EXERCISE AIM: Where an entry holds an image, leave the image out; otherwise reproduce the entry exactly.

Segment Open

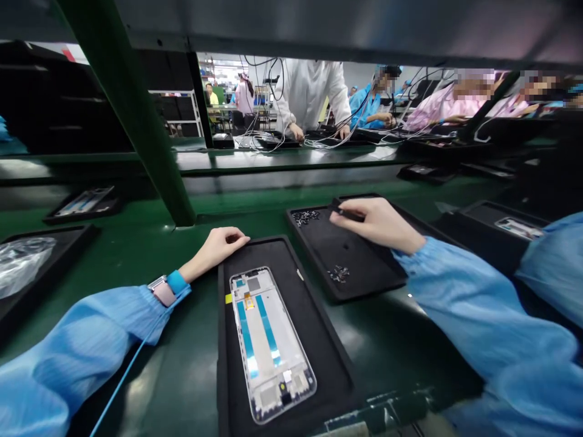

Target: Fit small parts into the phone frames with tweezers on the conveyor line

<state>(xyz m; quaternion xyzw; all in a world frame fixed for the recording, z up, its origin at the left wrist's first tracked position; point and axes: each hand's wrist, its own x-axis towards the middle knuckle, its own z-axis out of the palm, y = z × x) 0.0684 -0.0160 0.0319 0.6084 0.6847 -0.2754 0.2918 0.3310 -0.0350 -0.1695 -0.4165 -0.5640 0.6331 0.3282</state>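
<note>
I am resting my left hand (214, 249) on the green workbench (173, 388), its fingers loosely curled and holding nothing, with the fingertips just beside the top corner of a black foam tray (330, 340). My right hand (378, 226) is pinching a slim black tool (346, 210) between thumb and fingers, with its tip over a second black tray (359, 267). That tray is sitting at an angle, its near corner close to the first tray's right edge, and 2 small clusters of tiny dark parts (305, 217) are lying on it. A strip of open bench is running between my left forearm and the foam tray. Inside that tray, a smartphone frame (273, 346) is lying flat and lengthwise, silver-edged and pale, with 2 long teal strips and a small yellow-orange tab. A blue wrist strap (175, 282) is circling my left wrist, and a green steel post (136, 115) is rising beyond my hands.
</note>
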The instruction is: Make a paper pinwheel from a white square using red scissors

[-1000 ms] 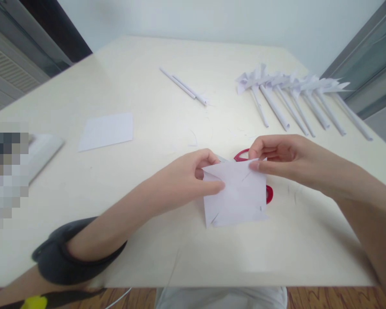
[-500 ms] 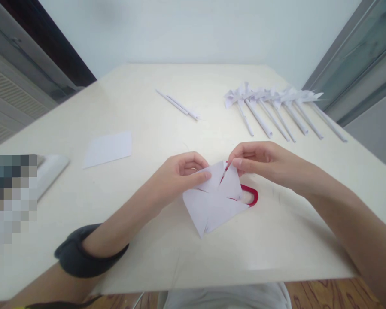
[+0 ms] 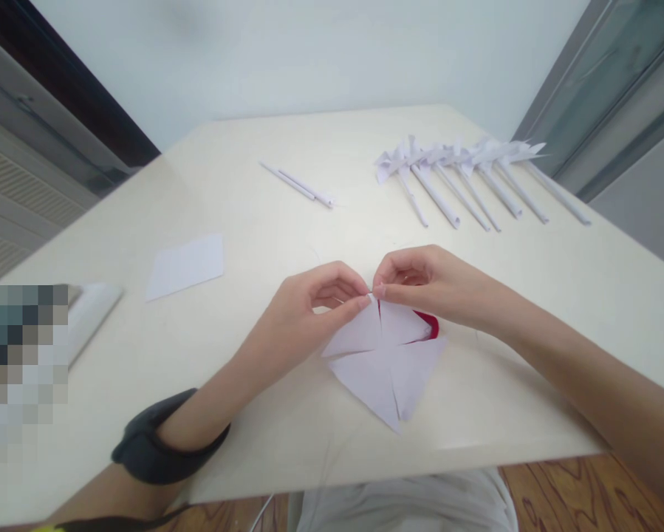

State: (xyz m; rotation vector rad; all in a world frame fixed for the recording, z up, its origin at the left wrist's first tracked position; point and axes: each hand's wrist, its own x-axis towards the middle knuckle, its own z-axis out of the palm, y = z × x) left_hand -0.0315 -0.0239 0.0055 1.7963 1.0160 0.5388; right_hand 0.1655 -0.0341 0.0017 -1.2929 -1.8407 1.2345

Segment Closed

REPLY TO THE EXERCISE:
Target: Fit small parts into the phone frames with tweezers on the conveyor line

<state>(xyz m; quaternion xyzw; all in a world frame fixed for the recording, z up, its origin at the left wrist's first tracked position; point and axes: each hand's wrist, its own x-axis towards the middle knuckle, its own z-axis out of the palm, y = z × x) 0.0684 -0.0160 0.0319 0.6084 0.6847 -0.2754 0.2918 0.3310 -0.0350 -0.1695 -0.4165 -0.5640 0.6331 0.3282</state>
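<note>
I am resting my left hand (214, 249) on the green workbench (173, 388), its fingers loosely curled and holding nothing, with the fingertips just beside the top corner of a black foam tray (330, 340). My right hand (378, 226) is pinching a slim black tool (346, 210) between thumb and fingers, with its tip over a second black tray (359, 267). That tray is sitting at an angle, its near corner close to the first tray's right edge, and 2 small clusters of tiny dark parts (305, 217) are lying on it. A strip of open bench is running between my left forearm and the foam tray. Inside that tray, a smartphone frame (273, 346) is lying flat and lengthwise, silver-edged and pale, with 2 long teal strips and a small yellow-orange tab. A blue wrist strap (175, 282) is circling my left wrist, and a green steel post (136, 115) is rising beyond my hands.
</note>
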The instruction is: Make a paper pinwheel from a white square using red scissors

[-1000 ms] 
[-500 ms] 
[+0 ms] 

State: (xyz m; rotation vector rad; all in a world frame fixed for the recording, z up, its origin at the left wrist's first tracked position; point and axes: each hand's wrist, its own x-axis towards the middle knuckle, its own z-axis out of the palm, y = z × x) left_hand -0.0315 -0.0239 0.0055 1.7963 1.0160 0.5388; right_hand 0.1655 -0.0341 0.0017 -1.2929 -1.8407 1.2345

This completes the output for the exercise.